70-kDa Heat Shock Protein Downregulates Dynamin in Experimental Stroke
A New Therapeutic Target?
Background and Purpose—The 70-kDa heat shock protein (Hsp70) protects brain cells in models of cerebral ischemia. Proteomic screening of mice subjected to middle cerebral artery occlusion identified dynamin as a major downregulated protein in Hsp70-overexpressing mice (Hsp70 transgenic mice). Dynamin-1 is expressed in neurons and participates in neurotransmission, but also transports the death receptor Fas to the cell surface, where it can be bound by its ligand and lead to apoptosis.
Methods—Mice were subjected to distal middle cerebral artery occlusion. Neuro-2a cells were subjected to oxygen glucose deprivation. Hsp70 transgenic and Hsp70-deficient (Hsp70 knockout) mice were compared with wild-type mice for histological and behavioral outcomes. Some mice and neuro-2a cell cultures were given dynasore, a dynamin inhibitor.
Results—Hsp70 transgenic mice had better outcomes, whereas Hsp70 knockout mice had worse outcomes compared with wild-type mice. This correlated with decreased and increased dynamin expression, respectively. Dynamin colocalized to neurons and Fas, with higher Fas levels and increased caspase-8 expression. Hsp70 induction in neuro-2a cells was protected from oxygen glucose deprivation, while downregulating dynamin and Fas expression. Further, dynamin inhibition was found to be neuroprotective.
Conclusions—Dynamin may facilitate Fas-mediated apoptotic death in the brain, and Hsp70 may protect by preventing this trafficking. Dynamin should be explored as a new therapeutic target for neuroprotection.

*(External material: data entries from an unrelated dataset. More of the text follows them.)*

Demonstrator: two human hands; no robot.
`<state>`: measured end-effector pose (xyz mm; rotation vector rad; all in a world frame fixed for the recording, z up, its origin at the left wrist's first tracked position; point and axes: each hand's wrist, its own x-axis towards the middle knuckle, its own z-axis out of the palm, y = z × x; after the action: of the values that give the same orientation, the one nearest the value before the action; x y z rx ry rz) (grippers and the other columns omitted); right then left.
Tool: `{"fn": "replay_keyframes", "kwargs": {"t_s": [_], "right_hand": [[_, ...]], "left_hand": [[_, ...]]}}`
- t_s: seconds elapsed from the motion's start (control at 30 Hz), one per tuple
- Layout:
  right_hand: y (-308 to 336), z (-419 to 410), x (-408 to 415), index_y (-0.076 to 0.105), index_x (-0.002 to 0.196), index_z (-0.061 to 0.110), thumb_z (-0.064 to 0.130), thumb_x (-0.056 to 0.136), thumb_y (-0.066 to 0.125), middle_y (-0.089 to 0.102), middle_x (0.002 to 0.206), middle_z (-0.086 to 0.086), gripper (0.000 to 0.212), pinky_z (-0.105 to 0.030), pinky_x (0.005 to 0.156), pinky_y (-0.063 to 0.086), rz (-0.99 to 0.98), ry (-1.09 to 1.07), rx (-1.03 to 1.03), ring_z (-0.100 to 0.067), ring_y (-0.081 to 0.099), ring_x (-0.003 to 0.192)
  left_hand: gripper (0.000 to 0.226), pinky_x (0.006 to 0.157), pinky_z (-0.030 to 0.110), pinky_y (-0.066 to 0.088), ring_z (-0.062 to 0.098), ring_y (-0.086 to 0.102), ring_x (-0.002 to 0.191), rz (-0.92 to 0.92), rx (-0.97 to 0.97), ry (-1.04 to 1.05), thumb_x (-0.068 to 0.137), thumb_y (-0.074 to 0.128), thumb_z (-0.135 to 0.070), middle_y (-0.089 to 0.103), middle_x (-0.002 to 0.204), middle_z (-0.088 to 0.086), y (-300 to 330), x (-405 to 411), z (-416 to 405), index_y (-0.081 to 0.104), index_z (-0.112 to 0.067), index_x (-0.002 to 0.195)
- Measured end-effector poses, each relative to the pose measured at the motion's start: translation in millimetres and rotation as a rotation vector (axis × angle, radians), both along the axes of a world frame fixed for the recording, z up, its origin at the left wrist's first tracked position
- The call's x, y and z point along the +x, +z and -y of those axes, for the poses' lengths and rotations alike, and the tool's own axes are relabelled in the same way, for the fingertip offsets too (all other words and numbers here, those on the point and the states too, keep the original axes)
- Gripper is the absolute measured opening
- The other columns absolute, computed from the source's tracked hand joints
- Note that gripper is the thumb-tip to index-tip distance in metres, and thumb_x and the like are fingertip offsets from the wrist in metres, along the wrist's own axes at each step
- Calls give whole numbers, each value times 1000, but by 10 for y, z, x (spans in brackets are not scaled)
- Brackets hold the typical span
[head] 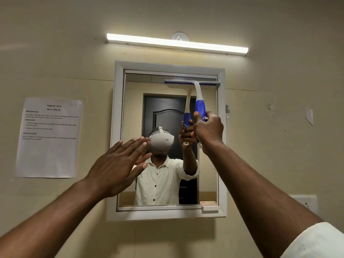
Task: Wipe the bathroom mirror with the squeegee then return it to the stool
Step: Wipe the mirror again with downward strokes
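My right hand (207,130) is wrapped tight round the blue grip of the white-and-blue plastic squeegee (199,98), whose straight blade lies flat on the glass just under the top edge of the white-framed rectangular wall mirror (119,127). All the glass below that fist is open. My left hand (119,164) is spread flat, fingers straight, holding nothing, at the frame's left edge. Beyond it a printed paper sheet (49,137) hangs on the cream painted wall (279,146).

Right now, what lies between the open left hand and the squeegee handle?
Head view: bare mirror glass between the left hand and the squeegee in the right hand.
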<state>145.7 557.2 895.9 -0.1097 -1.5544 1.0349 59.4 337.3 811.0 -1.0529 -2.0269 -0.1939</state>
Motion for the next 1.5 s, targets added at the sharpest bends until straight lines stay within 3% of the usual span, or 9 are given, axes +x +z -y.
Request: {"fn": "replay_keyframes", "kwargs": {"t_s": [0.2,0.27,0.37,0.5,0.67,0.83,1.07,1.27,1.5], "right_hand": [[-123,27,26,48,125,9,27,92,54,65,106,-19,39,-44,82,57,21,-7,-12,-33,68,86],[-183,30,21,49,124,10,28,91,55,65,101,-15,37,-32,69,58,16,-5,-16,-26,68,78],[-264,36,23,50,123,12,29,91,55,60,88,-4,36,-12,48,47,15,-2,-30,-11,63,62],[-324,59,35,50,124,13,29,91,55,61,93,-8,37,-27,61,56,27,11,-60,-21,66,71],[-357,111,85,51,122,13,29,91,55,63,94,-11,35,-37,71,57,32,39,-85,-24,65,76],[-402,165,139,51,120,14,29,91,55,63,93,-11,33,-35,70,57,29,84,-128,-25,67,79],[-555,177,129,53,103,22,30,90,57,58,78,2,16,-23,57,50,9,79,-147,-14,62,66],[-754,173,102,48,92,29,31,89,58,56,76,6,11,-27,65,54,16,60,-157,-13,63,70],[-976,218,140,56,105,20,32,90,57,60,83,-2,20,-33,68,57,47,35,-167,-18,64,73]], "left_hand": [[73,113,22,-12,-1,-21,136,5,-3,-7,75,-12,-68,-20,148,-18,-7,68,1,-18,-36,139],[72,113,22,-12,-1,-22,136,4,-10,-11,75,-12,-68,-21,148,-19,-19,95,2,-19,-36,140],[72,114,23,-11,-1,-20,137,2,-16,-15,76,-12,-67,-21,148,-19,-39,142,9,-18,-35,141],[66,114,23,-12,0,-20,138,15,-13,-5,83,-2,-63,-21,149,-17,-66,179,26,-18,-35,140],[67,118,26,-8,2,-15,142,23,-30,11,85,2,-61,-17,152,-15,-118,200,74,-16,-34,143],[68,119,27,-6,2,-14,142,45,-33,11,85,3,-61,-13,154,-14,-179,227,114,-14,-33,144],[73,118,25,-8,1,-15,141,48,-48,35,81,-5,-65,-13,155,-14,-226,267,138,-13,-32,146],[69,120,28,-4,1,-14,142,68,-46,16,84,2,-62,-11,156,-15,-255,272,128,-11,-33,146],[68,120,27,-4,1,-12,143,74,-45,3,86,4,-62,-9,156,-15,-353,231,115,-11,-33,146]]}}
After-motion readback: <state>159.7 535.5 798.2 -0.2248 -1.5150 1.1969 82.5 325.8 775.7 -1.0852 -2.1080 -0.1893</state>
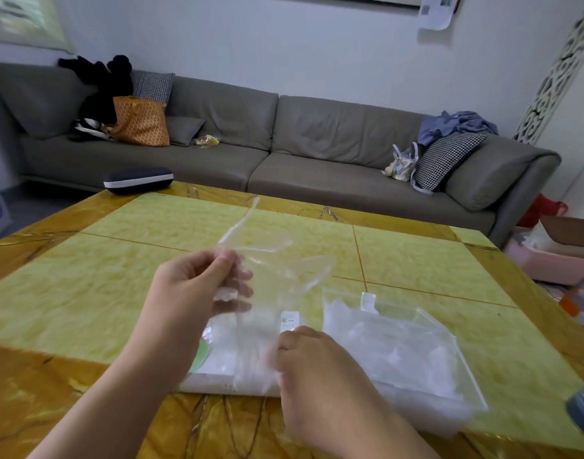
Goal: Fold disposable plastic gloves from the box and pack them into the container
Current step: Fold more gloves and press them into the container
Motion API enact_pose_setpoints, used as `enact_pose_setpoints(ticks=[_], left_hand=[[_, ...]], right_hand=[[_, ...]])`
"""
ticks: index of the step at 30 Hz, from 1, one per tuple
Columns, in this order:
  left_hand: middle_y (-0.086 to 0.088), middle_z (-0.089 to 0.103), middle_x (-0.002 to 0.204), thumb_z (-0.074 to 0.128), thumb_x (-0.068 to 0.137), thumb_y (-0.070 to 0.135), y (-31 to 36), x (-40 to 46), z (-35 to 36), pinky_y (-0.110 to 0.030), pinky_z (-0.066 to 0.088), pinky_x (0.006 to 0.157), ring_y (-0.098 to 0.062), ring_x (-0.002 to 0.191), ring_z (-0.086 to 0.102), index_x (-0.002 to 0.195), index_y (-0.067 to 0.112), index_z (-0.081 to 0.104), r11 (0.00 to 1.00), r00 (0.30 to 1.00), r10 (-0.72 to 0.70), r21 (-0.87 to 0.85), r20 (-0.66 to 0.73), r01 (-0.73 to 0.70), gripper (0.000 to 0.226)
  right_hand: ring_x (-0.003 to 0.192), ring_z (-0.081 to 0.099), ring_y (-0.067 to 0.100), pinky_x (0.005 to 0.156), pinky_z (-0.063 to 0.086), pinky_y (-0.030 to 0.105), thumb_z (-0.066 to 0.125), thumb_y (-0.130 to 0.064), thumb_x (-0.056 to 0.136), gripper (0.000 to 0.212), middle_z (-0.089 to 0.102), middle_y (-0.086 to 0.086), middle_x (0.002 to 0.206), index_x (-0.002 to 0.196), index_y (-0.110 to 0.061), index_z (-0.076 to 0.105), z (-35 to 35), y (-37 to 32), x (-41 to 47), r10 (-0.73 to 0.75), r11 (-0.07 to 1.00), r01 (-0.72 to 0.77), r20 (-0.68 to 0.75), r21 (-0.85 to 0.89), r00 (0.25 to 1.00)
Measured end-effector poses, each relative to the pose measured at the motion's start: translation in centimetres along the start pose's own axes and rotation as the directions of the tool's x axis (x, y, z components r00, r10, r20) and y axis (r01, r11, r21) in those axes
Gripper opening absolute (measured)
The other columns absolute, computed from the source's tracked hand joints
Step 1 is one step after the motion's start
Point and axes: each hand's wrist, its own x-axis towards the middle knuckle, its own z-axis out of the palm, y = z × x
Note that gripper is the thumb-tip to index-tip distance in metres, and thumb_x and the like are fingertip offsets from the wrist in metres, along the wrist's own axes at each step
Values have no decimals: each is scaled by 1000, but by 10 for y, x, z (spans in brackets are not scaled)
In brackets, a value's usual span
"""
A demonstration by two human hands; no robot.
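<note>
Nearest the camera, the right hand [312,362] reaches in from the lower edge, its fingers curled down onto the lower end of a clear plastic glove [250,313], which it seems to pinch; the blur there hides the exact grip. Up and to the left, the left hand [197,286] is raised above the table [118,276], thumb and fingertips pinched together on the glove's upper part, so the thin film stretches between both hands and its loose end sticks upward. Beneath the hands lies the white glove box [217,376], flat on the table. Just beside it on the right sits the clear container [416,352], already holding crumpled plastic gloves. A dark case [138,180] rests at the table's far left corner. Beyond runs a grey sofa [284,144] strewn with cushions, bags and clothes.
</note>
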Motion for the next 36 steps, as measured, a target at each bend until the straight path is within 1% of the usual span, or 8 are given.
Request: enact_pose_setpoints(ticks=[6, 11, 16, 19, 22, 24, 27, 36], left_hand=[[-15, 72, 83, 55, 104, 18, -2, 1, 5, -36, 60, 60, -25, 69, 70, 99, -5, 71, 963, 985, -169, -205, 47, 175, 28], [-18, 72, 84, 59, 100, 14, -5, -9, 19, -37, 62, 62, -28, 71, 71, 94, -7, 71, 958, 975, -186, -197, 125, 208, 25], [-25, 75, 95, 57, 101, 17, -5, -12, 27, -36, 61, 56, -31, 68, 71, 106, -10, 71, 919, 924, -290, -197, 250, 342, 31], [-21, 76, 107, 48, 103, 46, -4, -12, 25, -40, 64, 65, -30, 83, 75, 117, -4, 66, 858, 891, -286, -320, 352, 402, 55], [-19, 70, 126, 71, 79, 65, -7, -17, 23, -47, 61, 89, -38, 113, 70, 124, -1, 62, 940, 812, -177, -150, 557, 307, 80], [-19, 73, 117, 87, 78, 38, -13, -21, 27, -43, 62, 83, -37, 103, 73, 113, -6, 69, 987, 844, -137, 2, 519, 159, 59], [-25, 74, 90, 71, 92, 13, -19, -26, 36, -33, 61, 63, -32, 73, 72, 91, -4, 76, 996, 945, -92, 40, 315, 83, 18], [-24, 76, 90, 57, 101, 8, -13, -24, 34, -37, 63, 60, -33, 68, 71, 107, -4, 71, 989, 958, -143, 67, 249, 131, 19]], right_hand=[[107, 59, -1, 92, 49, 19, 51, -12, 89, 27, 60, -22, 113, 107, -26, 67, -20, -3, -10, 294, 808, -135, -195, 573, 936], [102, 74, 31, 94, 54, 56, 63, -45, 97, 39, 77, 6, 107, 118, -14, 71, -40, 8, -12, 436, 89, -68, 23, 994, 900], [54, 64, 25, 48, 52, 34, 65, -8, 102, 8, 67, 11, 68, 100, -3, 70, -38, 17, -10, 667, 135, -57, -48, 989, 743], [47, 54, 22, 42, 46, 31, 63, -6, 102, 8, 64, 14, 66, 97, -2, 69, -42, 32, -13, 723, 170, 9, -131, 985, 678], [45, 52, 22, 40, 43, 32, 63, -5, 101, 7, 67, 13, 70, 99, -4, 70, -44, 38, -15, 716, 174, 57, -166, 983, 678], [46, 53, 24, 40, 41, 30, 64, -5, 101, 8, 68, 13, 72, 99, -6, 72, -42, 39, -16, 695, 151, 66, -153, 986, 702], [47, 57, 25, 40, 42, 30, 64, -13, 103, 13, 71, 12, 71, 98, -5, 74, -43, 41, -17, 673, 152, 60, -147, 987, 725], [54, 62, 35, 46, 49, 37, 54, -17, 108, 32, 70, 16, 65, 91, 0, 74, -52, 62, -22, 726, 200, 95, -213, 975, 654]])
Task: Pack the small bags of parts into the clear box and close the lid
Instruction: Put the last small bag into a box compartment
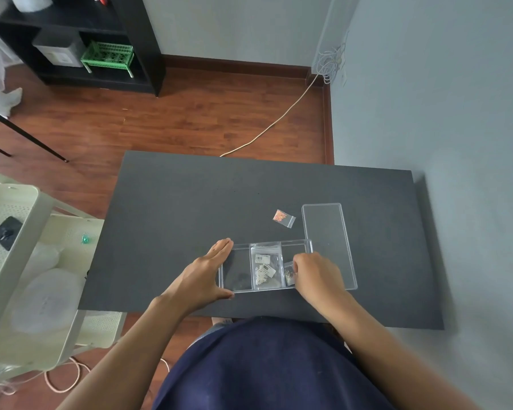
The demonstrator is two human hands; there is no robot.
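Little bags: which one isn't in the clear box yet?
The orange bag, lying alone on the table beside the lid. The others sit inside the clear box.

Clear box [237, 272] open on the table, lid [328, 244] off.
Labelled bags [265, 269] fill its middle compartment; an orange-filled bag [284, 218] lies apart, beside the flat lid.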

The 70-kDa inducible heat shock protein (Hsp70) is known to protect the brain from stressful stimuli, including stroke. Hsp70 also interferes with cell death pathways, such as apoptosis. Precise protective mechanisms are many, and protection by Hsp70 might lead to the identification of new therapeutic targets.1 To this end, we applied a proteomic approach to mice overexpressing Hsp70 (Hsp70 transgenic [Hsp70Tg]) subjected to experimental stroke and compared protein expression patterns to that of similarly injured wild-type (WT) mice. The result of this analysis showed marked reduction of dynamin in the brains of Hsp70Tg mice (Figure I and Table in the online-only Data Supplement).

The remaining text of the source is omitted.